What you are asked to do: Write out the listing below from the line containing "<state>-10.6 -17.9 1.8" to its last line, unaltered, ends included.

------ Information supplied ------

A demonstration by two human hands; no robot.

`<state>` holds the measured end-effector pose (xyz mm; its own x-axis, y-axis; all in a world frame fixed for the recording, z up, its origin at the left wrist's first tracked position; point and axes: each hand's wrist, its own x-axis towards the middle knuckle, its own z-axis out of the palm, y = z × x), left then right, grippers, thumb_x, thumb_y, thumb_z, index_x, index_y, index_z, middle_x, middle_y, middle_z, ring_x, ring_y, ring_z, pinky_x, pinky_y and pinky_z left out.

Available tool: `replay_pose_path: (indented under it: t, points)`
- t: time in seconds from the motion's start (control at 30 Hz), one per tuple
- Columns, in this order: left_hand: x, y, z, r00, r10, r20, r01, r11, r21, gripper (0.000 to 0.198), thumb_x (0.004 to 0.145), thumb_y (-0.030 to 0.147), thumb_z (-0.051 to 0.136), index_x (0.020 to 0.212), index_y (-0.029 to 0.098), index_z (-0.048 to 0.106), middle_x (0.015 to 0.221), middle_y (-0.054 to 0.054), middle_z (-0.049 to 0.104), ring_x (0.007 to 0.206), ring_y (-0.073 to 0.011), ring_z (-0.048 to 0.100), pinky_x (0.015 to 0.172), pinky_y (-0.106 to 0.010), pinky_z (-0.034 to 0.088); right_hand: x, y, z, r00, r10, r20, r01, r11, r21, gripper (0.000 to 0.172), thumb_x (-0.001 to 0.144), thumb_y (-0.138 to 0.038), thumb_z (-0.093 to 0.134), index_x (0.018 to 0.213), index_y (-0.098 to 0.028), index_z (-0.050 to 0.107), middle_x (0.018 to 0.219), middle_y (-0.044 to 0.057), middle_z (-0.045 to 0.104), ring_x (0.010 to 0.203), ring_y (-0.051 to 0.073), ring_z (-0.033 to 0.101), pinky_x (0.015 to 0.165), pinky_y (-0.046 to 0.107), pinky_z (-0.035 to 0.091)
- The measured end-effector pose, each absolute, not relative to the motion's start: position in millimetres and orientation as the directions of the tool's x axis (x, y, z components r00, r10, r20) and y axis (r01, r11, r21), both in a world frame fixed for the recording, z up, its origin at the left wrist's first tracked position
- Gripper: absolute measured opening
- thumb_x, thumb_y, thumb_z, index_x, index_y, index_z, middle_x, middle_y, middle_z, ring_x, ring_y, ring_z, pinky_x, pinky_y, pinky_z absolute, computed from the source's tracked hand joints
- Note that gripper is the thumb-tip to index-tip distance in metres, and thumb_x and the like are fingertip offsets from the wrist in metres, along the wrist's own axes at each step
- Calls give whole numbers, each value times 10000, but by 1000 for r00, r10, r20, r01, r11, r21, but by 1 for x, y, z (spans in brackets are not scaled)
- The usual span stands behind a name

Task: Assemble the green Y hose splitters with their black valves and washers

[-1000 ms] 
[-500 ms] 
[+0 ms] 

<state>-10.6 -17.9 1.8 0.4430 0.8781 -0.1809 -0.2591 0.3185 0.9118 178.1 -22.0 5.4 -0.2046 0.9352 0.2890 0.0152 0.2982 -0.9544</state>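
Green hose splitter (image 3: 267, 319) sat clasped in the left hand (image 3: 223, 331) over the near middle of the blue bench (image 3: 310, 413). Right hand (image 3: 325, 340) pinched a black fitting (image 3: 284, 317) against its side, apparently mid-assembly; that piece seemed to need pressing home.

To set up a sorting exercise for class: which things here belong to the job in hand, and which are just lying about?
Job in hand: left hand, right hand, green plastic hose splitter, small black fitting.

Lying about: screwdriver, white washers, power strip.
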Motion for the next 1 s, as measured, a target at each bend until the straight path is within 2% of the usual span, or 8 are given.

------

Your solution:
<state>-10.6 -17.9 1.8 0.4430 0.8781 -0.1809 -0.2591 0.3185 0.9118 178.1 -22.0 5.4 -0.2046 0.9352 0.2890 0.0152 0.2982 -0.9544</state>
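Green hose splitter (image 3: 267, 319) sat clasped in the left hand (image 3: 223, 331) over the near middle of the blue bench (image 3: 310, 413). Right hand (image 3: 325, 340) pinched a black fitting (image 3: 284, 317) against its side, apparently mid-assembly; that piece seemed to need pressing home.

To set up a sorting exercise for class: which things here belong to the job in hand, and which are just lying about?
Job in hand: left hand, right hand, green plastic hose splitter, small black fitting.

Lying about: screwdriver, white washers, power strip.
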Motion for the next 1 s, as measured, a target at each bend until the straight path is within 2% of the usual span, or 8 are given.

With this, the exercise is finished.